Our goal is to raise awareness on the opioid crisis through creating a one-stop web application that tracks and displays social media discourse using novel Natural Language Processing techniques.
Please see the presentation, OPTUS-AI Presentation.pptx
, for a brief overview of the work we did this semester.
This is a React based web application. To run it:
- download node.js https://nodejs.org/en
- pull the code from the repo https://github.com/RussellABH/OPTUS-AI
- cd into the optus-ai directory
- run
npm install
thennpm start
to start the application - the website will open on http://localhost:3000/
First, navigate to the backend folder and install the required packages using:
pip install -r requirements.txt
Optus-AI runs FastAPI on the backend. To run the server locally, run the following command in the root directory:
uvicorn backend.server:app --reload
The following command line messages will specify a link to go to, which leads to the basic endpoint on the local server.
Add a .env file to the root dir with a CONNECTION_STRING
value of your mongoDB connection string. It is recommended to use MongoDB Atlas to upload and view data.
main
branch has the up-to-date website and backend.
Html files for data visualizations are stored in "public/graphs".
These files have an equivalent component in "src/components" so that they can be imported into Home.js.
Images & logos stored in "public/images".
Each page on the site has it's .js and .css file stored in "src".
january.json is included as a temporary solution to get data for the Frequencies Per Month visualization.
Home.js should eventually be able to make an api call based on the 2 dropdown buttons to retrieve the data for a given month in a given year.
For each visualization, they are each within the analyis
folder, seperated by the dev who worked on it.

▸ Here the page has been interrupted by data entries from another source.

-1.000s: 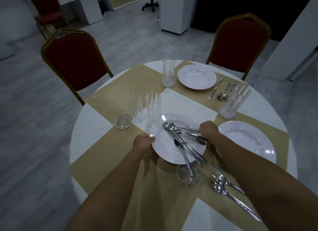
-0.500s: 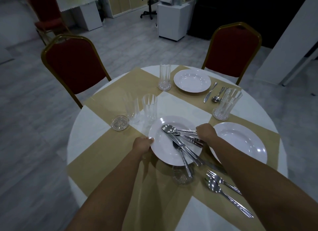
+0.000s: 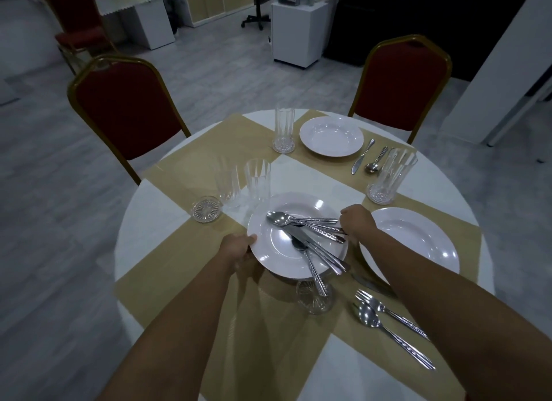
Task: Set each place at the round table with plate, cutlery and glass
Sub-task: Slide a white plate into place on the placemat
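Two hands on the middle plate (image 3: 270,239) of the round table (image 3: 155,218): left hand (image 3: 237,250) gripping its near-left rim, thumb on top; right hand (image 3: 357,224) closed around the handles of the loose cutlery (image 3: 310,236) piled on that plate. Right of the middle plate, touching nothing, a second plate (image 3: 418,245); beyond it, near the far red chair (image 3: 406,81), a third plate (image 3: 331,135) with knife and spoon beside. Just behind the middle plate, two upright glasses (image 3: 257,178); in front of it, partly hidden under its rim, another glass (image 3: 313,296), with fork and spoon (image 3: 388,314) to the right.
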Tool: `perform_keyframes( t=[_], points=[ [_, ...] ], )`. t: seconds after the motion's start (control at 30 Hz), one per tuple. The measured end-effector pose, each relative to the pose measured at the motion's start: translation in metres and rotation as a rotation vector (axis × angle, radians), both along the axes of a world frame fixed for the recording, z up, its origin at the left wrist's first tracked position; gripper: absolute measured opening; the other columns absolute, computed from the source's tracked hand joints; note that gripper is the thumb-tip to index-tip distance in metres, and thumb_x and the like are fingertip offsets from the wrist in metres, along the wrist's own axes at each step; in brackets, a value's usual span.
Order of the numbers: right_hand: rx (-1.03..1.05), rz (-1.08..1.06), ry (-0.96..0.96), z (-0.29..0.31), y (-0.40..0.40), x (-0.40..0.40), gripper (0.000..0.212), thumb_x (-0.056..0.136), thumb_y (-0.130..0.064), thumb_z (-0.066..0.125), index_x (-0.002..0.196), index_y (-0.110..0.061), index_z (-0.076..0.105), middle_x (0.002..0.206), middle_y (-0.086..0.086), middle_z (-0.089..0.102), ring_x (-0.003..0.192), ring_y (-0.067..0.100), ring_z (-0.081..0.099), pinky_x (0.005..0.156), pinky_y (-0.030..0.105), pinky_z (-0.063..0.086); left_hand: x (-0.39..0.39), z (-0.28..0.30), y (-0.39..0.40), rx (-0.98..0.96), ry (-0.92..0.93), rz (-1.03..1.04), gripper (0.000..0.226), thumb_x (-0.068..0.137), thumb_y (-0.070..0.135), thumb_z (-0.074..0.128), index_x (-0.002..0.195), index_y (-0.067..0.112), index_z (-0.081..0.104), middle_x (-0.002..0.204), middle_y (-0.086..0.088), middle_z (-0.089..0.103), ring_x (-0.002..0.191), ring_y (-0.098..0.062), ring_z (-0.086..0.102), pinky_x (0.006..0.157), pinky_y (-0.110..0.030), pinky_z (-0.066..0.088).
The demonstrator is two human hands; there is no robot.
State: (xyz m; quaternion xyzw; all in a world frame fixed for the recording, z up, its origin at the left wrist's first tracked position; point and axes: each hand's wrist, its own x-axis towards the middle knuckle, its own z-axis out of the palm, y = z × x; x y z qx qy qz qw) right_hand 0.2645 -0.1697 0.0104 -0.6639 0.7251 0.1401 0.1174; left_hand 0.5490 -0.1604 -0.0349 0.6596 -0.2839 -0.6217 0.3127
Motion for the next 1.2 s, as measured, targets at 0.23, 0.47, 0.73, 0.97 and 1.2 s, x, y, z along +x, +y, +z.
perform_keyframes(
  t=[0.23, 0.47, 0.73, 0.97, 1.2],
  points=[
    [-0.035, -0.186, -0.239, 0.014, -0.005, 0.017, 0.008, 0.088, -0.010, 0.058, 0.080, -0.014, 0.060, 0.077, -0.002, 0.061, 0.098, 0.021, 0.068, 0.053, 0.020, 0.032, 0.031, 0.020, 0.004, -0.004, 0.061, -0.030, 0.017, 0.091, 0.002, 0.061, 0.102, -0.010, 0.060, 0.101, -0.021, 0.066, 0.083, -0.027, 0.066, 0.065, -0.032, 0.055],
    [0.094, -0.190, -0.349, 0.023, 0.008, 0.077, 0.014, 0.094, -0.006, 0.051, 0.091, -0.009, 0.064, 0.090, 0.003, 0.065, 0.085, 0.018, 0.064, 0.043, 0.018, 0.027, 0.086, 0.033, 0.026, 0.010, -0.001, 0.024, 0.007, 0.090, 0.001, 0.062, 0.085, -0.005, 0.060, 0.092, -0.018, 0.064, 0.081, -0.027, 0.063, 0.073, -0.035, 0.055],
    [0.112, -0.114, -0.411, 0.008, 0.010, 0.144, 0.022, 0.098, -0.018, 0.054, 0.112, -0.008, 0.067, 0.115, 0.000, 0.064, 0.119, 0.021, 0.057, 0.068, 0.018, 0.041, 0.144, 0.025, 0.047, 0.020, -0.074, 0.160, 0.008, 0.089, 0.002, 0.064, 0.084, -0.003, 0.060, 0.094, -0.019, 0.062, 0.081, -0.027, 0.062, 0.065, -0.033, 0.054],
    [0.040, -0.175, -0.525, -0.013, -0.002, 0.177, 0.020, 0.089, 0.004, 0.048, 0.095, 0.001, 0.066, 0.069, 0.001, 0.050, 0.094, 0.027, 0.062, 0.053, 0.019, 0.039, 0.166, 0.019, 0.048, 0.011, -0.116, 0.219, 0.016, 0.091, 0.005, 0.062, 0.076, 0.001, 0.058, 0.076, -0.013, 0.058, 0.069, -0.021, 0.058, 0.062, -0.028, 0.055],
    [-0.043, -0.261, -0.665, -0.009, -0.008, 0.197, 0.040, 0.088, 0.006, 0.048, 0.126, 0.000, 0.060, 0.132, 0.016, 0.058, 0.118, 0.031, 0.057, 0.095, 0.033, 0.048, 0.178, 0.011, 0.035, 0.022, -0.145, 0.313, 0.013, 0.088, 0.008, 0.066, 0.077, 0.003, 0.059, 0.090, -0.019, 0.065, 0.079, -0.032, 0.061, 0.084, -0.046, 0.054]
  ],
)
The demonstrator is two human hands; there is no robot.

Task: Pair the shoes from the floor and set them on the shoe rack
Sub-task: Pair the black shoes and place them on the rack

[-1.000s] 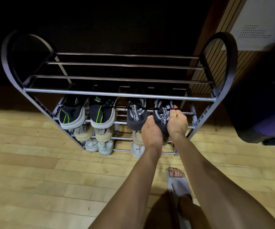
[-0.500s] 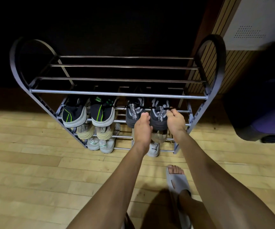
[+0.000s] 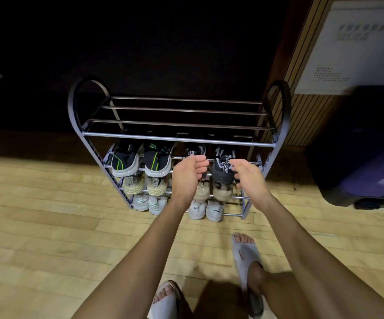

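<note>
Pale wooden floor underfoot, boards running across, lit warm and bright up close. Behind, the back wall is lost in darkness. Off to the right, a ribbed wood panel carries a white vented box, and below it sits a dark bulky bin.

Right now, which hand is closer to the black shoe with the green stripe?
The left hand. It hangs just right of the green-striped shoe, almost beside it. The right hand is farther right, past the dark grey shoe.
</note>
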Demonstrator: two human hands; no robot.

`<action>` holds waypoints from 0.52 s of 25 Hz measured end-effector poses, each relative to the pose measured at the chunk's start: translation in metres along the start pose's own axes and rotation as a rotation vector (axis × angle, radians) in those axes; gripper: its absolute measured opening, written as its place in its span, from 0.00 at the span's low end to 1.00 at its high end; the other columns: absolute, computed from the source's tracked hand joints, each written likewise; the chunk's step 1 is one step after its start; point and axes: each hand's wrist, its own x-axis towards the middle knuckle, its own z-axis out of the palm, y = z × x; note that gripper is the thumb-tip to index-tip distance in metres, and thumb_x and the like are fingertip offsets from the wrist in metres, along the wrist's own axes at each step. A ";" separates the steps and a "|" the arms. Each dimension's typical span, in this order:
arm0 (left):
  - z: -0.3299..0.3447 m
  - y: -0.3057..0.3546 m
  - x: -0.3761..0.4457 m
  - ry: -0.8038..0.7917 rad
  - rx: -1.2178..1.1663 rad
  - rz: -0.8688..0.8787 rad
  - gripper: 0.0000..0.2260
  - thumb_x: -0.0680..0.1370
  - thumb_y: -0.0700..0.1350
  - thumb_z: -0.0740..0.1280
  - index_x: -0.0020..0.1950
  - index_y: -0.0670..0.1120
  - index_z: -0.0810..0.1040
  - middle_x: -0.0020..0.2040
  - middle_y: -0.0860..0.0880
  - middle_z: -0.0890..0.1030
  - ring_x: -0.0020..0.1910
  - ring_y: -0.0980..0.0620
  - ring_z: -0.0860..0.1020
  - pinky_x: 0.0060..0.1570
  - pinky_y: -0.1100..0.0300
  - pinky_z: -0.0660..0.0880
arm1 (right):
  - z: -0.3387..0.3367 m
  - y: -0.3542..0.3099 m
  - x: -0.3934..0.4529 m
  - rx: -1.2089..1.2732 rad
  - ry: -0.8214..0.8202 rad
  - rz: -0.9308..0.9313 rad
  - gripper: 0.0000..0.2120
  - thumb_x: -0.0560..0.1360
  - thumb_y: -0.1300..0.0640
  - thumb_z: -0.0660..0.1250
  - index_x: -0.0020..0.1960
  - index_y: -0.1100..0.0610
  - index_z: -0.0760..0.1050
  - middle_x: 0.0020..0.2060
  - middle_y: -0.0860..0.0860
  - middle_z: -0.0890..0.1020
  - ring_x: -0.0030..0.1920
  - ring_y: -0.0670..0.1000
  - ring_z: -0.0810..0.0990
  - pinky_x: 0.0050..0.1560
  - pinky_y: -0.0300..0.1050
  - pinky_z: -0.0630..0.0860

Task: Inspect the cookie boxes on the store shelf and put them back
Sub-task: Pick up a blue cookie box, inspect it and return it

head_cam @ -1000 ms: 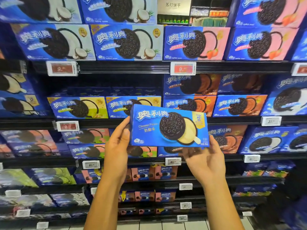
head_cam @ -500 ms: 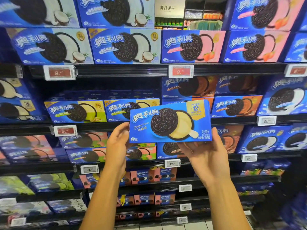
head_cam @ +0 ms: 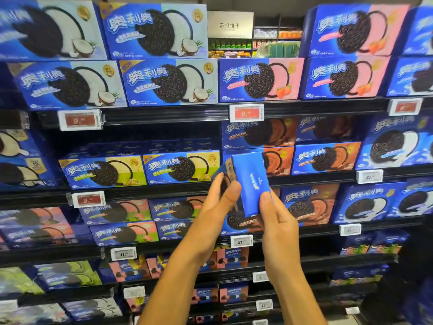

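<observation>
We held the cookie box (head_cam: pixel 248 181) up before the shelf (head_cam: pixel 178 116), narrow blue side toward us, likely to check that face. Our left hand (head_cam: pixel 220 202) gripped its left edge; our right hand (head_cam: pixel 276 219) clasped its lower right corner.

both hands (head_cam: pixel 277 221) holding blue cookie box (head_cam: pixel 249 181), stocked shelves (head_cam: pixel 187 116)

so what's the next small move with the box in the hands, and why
Probably keep turning the blue cookie box a little further to bring another face into view. Both hands grip it, the left hand at its left edge and the right hand at its lower right corner, and only a plain narrow side faces the camera. It is held clear of the shelf, not yet going back.
</observation>
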 end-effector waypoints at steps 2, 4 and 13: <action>0.004 -0.001 0.004 0.048 -0.072 0.008 0.27 0.72 0.61 0.69 0.69 0.56 0.70 0.63 0.56 0.81 0.61 0.57 0.80 0.53 0.66 0.77 | -0.001 -0.002 0.001 -0.013 -0.068 0.009 0.22 0.77 0.36 0.59 0.66 0.43 0.79 0.62 0.44 0.83 0.66 0.47 0.79 0.68 0.52 0.75; 0.003 -0.004 0.008 0.115 -0.131 0.025 0.24 0.74 0.54 0.69 0.68 0.52 0.72 0.61 0.53 0.83 0.59 0.53 0.81 0.51 0.64 0.78 | -0.005 -0.002 0.001 -0.028 -0.134 0.025 0.24 0.78 0.33 0.57 0.68 0.42 0.77 0.65 0.43 0.81 0.68 0.46 0.76 0.70 0.51 0.71; -0.031 -0.015 0.023 -0.050 -0.707 0.019 0.30 0.71 0.61 0.72 0.69 0.48 0.77 0.71 0.42 0.75 0.68 0.39 0.75 0.67 0.31 0.67 | -0.077 0.002 0.042 -0.165 0.107 0.068 0.14 0.83 0.52 0.61 0.66 0.38 0.71 0.61 0.29 0.76 0.62 0.26 0.70 0.58 0.24 0.68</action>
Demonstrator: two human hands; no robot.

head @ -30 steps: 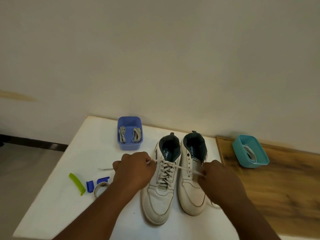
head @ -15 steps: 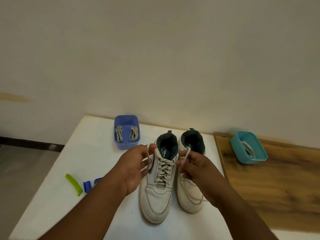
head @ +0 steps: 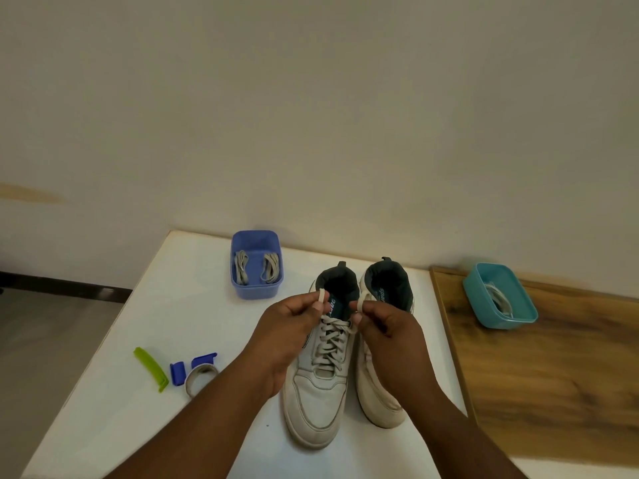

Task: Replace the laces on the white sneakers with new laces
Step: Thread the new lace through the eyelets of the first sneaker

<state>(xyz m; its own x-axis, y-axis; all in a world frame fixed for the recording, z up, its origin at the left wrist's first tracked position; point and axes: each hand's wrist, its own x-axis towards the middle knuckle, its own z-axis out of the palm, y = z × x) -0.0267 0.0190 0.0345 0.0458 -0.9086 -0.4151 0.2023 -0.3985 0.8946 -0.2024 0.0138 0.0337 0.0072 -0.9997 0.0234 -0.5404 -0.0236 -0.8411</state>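
Low in the centre of the frame, the left hand (head: 294, 323) and the right hand (head: 383, 323) each pinch one end of the lace (head: 332, 337) between thumb and fingertips, the ends held up just above the collar of the left-of-frame sneaker (head: 320, 385), which is laced to the top; the other sneaker (head: 378, 375) stands touching it on the right, its eyelets mostly hidden behind the right hand, so I cannot tell whether it is laced. The likely trouble from here is uneven tension — if one end is pulled harder than the other, the lace could slide through the top eyelets and leave one tail short, or the shoe could tip or drag across the white table (head: 138, 340), since nothing holds it down. A loosened pinch would let an end slip back through the eyelet. At upper centre-left of the table, the blue tub (head: 257, 292) holds two folded bundles of grey laces, side by side. At right of frame, on the wooden surface (head: 553, 375), the teal tub (head: 518, 316) holds a loose pale lace — probably a removed one, though that is a guess.
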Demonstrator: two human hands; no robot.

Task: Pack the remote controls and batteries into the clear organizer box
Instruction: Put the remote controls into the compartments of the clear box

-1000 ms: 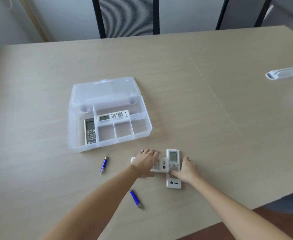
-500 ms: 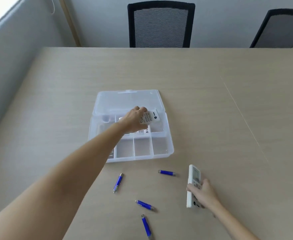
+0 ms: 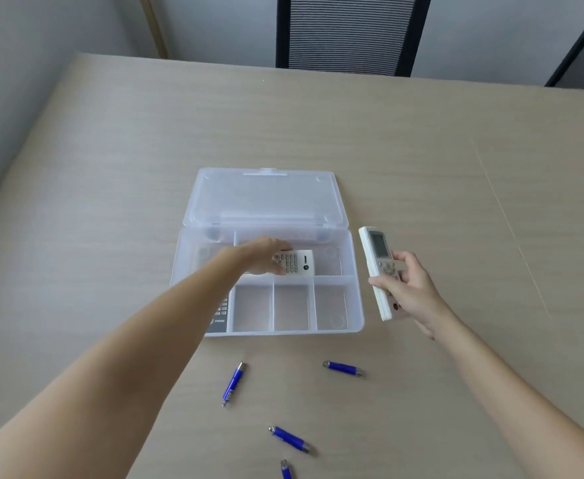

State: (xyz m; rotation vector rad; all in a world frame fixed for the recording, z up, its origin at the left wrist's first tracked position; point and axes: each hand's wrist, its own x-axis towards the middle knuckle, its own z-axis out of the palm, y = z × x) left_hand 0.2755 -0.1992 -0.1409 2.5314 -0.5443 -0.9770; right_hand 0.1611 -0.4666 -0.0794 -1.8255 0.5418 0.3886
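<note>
- A person's left hand (image 3: pixel 262 255) lays a white keypad remote (image 3: pixel 295 262) into the long far compartment of the clear organizer box (image 3: pixel 354 271), fingers wrapped over its left end; how tightly they press cannot be told.
- The right hand (image 3: pixel 402 288) holds a second white remote (image 3: pixel 376 271) in the air just right of the box, fingers pinching its lower half, screen end pointing far.
- A dark-faced remote (image 3: pixel 219 314) already lies in the near-left compartment, mostly hidden under the left forearm.
- 4 blue batteries wait on the table (image 3: pixel 456 150) near the person: 1 at left (image 3: pixel 233 383), 1 at right (image 3: pixel 342 368), 1 nearer (image 3: pixel 290 439) and 1 cut by the frame's bottom edge (image 3: pixel 286 471).
- To do this step well, the keypad remote should probably go down flat and hard against the far wall, leaving room beside or on top for the next one.
- 3 small near compartments stand empty, likely fits for the batteries.
- The open lid (image 3: pixel 266 198) lies flat on the far side, so approach from above or the right looks free; the right wall sits close to the held remote and could be clipped.
- Bare table surrounds the box on all sides.
</note>
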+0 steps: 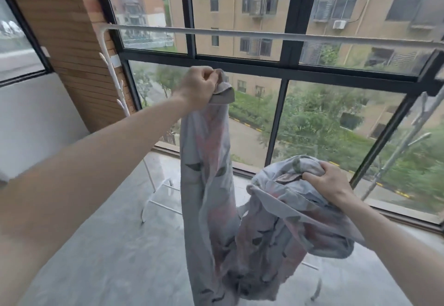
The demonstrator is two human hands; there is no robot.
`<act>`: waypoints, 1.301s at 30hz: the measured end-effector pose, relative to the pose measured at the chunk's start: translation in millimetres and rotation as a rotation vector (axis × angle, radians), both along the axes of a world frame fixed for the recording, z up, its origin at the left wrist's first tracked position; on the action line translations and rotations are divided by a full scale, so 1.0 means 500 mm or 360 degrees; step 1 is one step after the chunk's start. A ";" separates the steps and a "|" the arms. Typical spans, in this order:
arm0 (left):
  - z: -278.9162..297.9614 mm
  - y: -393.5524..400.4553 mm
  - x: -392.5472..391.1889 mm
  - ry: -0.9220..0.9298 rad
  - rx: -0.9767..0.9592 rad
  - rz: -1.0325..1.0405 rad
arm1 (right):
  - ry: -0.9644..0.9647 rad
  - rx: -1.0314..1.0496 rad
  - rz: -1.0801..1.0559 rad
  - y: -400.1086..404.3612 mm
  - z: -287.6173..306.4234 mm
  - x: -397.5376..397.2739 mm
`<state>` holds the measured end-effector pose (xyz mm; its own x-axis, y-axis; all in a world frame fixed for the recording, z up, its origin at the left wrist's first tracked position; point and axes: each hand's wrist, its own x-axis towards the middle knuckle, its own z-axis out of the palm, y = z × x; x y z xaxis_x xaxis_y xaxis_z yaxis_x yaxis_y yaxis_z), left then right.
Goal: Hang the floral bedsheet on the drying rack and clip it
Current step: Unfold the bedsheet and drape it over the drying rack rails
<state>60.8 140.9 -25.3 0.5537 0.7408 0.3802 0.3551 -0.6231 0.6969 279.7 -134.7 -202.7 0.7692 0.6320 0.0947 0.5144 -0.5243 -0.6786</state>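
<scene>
The floral bedsheet (216,197) is pale grey with pink and dark green flowers. It hangs bunched between my two hands, below the rack's top bar. My left hand (199,86) grips one corner, raised up in front of the window. My right hand (329,183) grips a crumpled bundle of the sheet, lower and to the right. The white drying rack's top bar (264,35) runs across the view above both hands, bare of cloth. No clips are visible.
The rack's left post with white pegs (115,84) stands by a brick pillar (72,48), its feet (163,200) on the grey floor. Its right post (408,142) slants at the right edge. A black-framed window (286,70) lies just behind the rack.
</scene>
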 end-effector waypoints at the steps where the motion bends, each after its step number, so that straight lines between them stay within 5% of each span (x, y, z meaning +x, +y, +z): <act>1: 0.010 0.017 -0.005 0.0018 0.0013 0.0015 | 0.0010 -0.0059 0.0018 0.023 -0.005 -0.010; 8: 0.037 0.111 -0.026 0.0122 -0.0039 0.0113 | 0.0068 -0.0708 0.0146 0.131 -0.055 -0.045; 15: 0.014 0.120 -0.015 0.0144 -0.0018 0.0092 | 0.0712 -0.0086 0.0971 0.323 0.014 -0.238; 24: -0.013 0.186 -0.087 -0.0034 -0.0244 -0.0070 | 0.0375 -0.0225 0.0664 0.429 -0.136 -0.235; 31: -0.019 0.301 -0.190 -0.0032 -0.0317 0.0097 | 0.0609 0.0338 0.0448 0.508 -0.020 -0.214; 35: -0.031 0.336 -0.216 -0.0001 -0.0392 -0.0070 | 0.0667 0.0207 0.0750 0.582 0.034 -0.273; 39: -0.024 0.361 -0.236 0.0066 -0.0445 -0.0348 | 0.0770 0.0017 0.0710 0.645 -0.081 -0.386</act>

There is no garunteed organization within each folder, however they are typically a set of jupyter notebooks. They are here for documentation
and to help others who wish to create their own. If you wish to run them yourself, you will have to download the data and set the file paths
accordingly.
The raw data is hosted on a Box folder. For access, please contact Prof. Manikonda: manikl(at)rpi.edu. To generate the opioid data for drugs_forum, please see the README file under analysis folder.
To find a list of all endpoints, see the server.py file.
The MongoDB database used for this project is called "optus-ai." For the geolocation feature mapping a user's latitude and longitude to a city, there is an "index" in our database created specifically for this feature.